◆ **Task requirements**: All of the data must be returned exactly as given.

*** Opening of Data provided ***

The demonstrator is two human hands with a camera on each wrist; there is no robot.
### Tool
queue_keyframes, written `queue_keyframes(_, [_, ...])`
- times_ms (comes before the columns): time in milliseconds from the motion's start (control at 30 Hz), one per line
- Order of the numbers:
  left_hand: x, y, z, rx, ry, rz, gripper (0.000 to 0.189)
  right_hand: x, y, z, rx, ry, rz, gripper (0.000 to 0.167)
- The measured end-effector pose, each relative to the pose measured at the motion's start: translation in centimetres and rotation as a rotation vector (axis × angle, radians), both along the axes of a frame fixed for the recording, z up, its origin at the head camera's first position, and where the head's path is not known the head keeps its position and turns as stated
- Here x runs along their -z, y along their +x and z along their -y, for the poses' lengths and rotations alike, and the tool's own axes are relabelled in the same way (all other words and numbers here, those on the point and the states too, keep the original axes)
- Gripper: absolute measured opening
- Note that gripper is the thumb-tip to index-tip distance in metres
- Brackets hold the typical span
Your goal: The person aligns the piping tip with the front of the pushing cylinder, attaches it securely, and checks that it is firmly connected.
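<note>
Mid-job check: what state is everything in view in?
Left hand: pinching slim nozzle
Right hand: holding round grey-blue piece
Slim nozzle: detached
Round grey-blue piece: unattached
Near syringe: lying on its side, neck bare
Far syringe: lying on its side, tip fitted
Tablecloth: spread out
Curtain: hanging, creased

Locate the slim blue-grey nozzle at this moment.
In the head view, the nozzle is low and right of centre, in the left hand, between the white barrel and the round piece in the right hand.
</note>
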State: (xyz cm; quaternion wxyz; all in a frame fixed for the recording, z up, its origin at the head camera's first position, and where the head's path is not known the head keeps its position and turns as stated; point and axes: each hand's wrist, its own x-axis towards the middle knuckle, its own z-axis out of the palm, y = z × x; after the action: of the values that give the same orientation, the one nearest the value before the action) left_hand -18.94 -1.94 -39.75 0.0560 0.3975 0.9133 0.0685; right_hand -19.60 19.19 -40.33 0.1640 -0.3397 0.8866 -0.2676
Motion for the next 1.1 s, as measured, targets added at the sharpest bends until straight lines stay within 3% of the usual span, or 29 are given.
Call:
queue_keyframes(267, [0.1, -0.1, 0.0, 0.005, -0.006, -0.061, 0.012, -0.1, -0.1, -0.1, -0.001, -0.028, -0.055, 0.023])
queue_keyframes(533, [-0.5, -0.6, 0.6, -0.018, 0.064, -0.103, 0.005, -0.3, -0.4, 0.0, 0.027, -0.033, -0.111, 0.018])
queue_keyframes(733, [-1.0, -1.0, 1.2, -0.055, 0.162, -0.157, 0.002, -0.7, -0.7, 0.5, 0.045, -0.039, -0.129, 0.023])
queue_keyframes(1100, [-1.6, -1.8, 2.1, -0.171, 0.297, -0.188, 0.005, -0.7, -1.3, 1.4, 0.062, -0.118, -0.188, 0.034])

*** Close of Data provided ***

◆ **Exercise response**:
The demonstrator is two human hands with a camera on each wrist; there is no robot.
### Tool
queue_keyframes, written `queue_keyframes(_, [_, ...])`
- times_ms (comes before the columns): time in milliseconds from the motion's start (control at 30 Hz), one per line
- Order of the numbers:
  left_hand: x, y, z, rx, ry, rz, gripper (0.000 to 0.189)
  right_hand: x, y, z, rx, ry, rz, gripper (0.000 to 0.167)
- The measured end-effector pose, each relative to the pose measured at the motion's start: translation in centimetres and rotation as a rotation vector (axis × angle, radians), both along the axes of a frame fixed for the recording, z up, its origin at the head camera's first position, and where the head's path is not known the head keeps its position and turns as stated
- Here x runs along their -z, y along their +x and z along their -y, for the poses' lengths and rotations alike, and the tool's own axes are relabelled in the same way (all other words and numbers here, those on the point and the states too, keep the original axes)
- Gripper: absolute measured opening
- Note that gripper is the thumb-tip to index-tip distance in metres
- Brackets hold the typical span
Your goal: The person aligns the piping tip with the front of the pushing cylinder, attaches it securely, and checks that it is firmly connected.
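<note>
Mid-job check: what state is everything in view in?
Left hand: pinching slim nozzle
Right hand: holding round grey-blue piece
Slim nozzle: detached
Round grey-blue piece: unattached
Near syringe: lying on its side, neck bare
Far syringe: lying on its side, tip fitted
Tablecloth: spread out
Curtain: hanging, creased

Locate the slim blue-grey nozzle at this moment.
In the head view, the nozzle is low and right of centre, in the left hand, between the white barrel and the round piece in the right hand.
</note>
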State: (xyz cm; quaternion wxyz; all in a frame fixed for the recording, z up, its origin at the head camera's first position, and where the head's path is not known the head keeps its position and turns as stated; point and axes: each hand's wrist, its own x-axis towards the middle knuckle, its own z-axis out of the palm, y = z × x; after the action: of the values that give the same orientation, the one nearest the value before the action) left_hand -18.94 -1.94 -39.75 0.0560 0.3975 0.9133 0.0685; right_hand -19.60 19.19 -40.33 0.1640 -0.3397 0.8866 -0.2676
Motion for the next 1.1 s, as measured, targets added at the sharpest bends until straight lines stay within 3% of the usual span, or 29 are given.
Call:
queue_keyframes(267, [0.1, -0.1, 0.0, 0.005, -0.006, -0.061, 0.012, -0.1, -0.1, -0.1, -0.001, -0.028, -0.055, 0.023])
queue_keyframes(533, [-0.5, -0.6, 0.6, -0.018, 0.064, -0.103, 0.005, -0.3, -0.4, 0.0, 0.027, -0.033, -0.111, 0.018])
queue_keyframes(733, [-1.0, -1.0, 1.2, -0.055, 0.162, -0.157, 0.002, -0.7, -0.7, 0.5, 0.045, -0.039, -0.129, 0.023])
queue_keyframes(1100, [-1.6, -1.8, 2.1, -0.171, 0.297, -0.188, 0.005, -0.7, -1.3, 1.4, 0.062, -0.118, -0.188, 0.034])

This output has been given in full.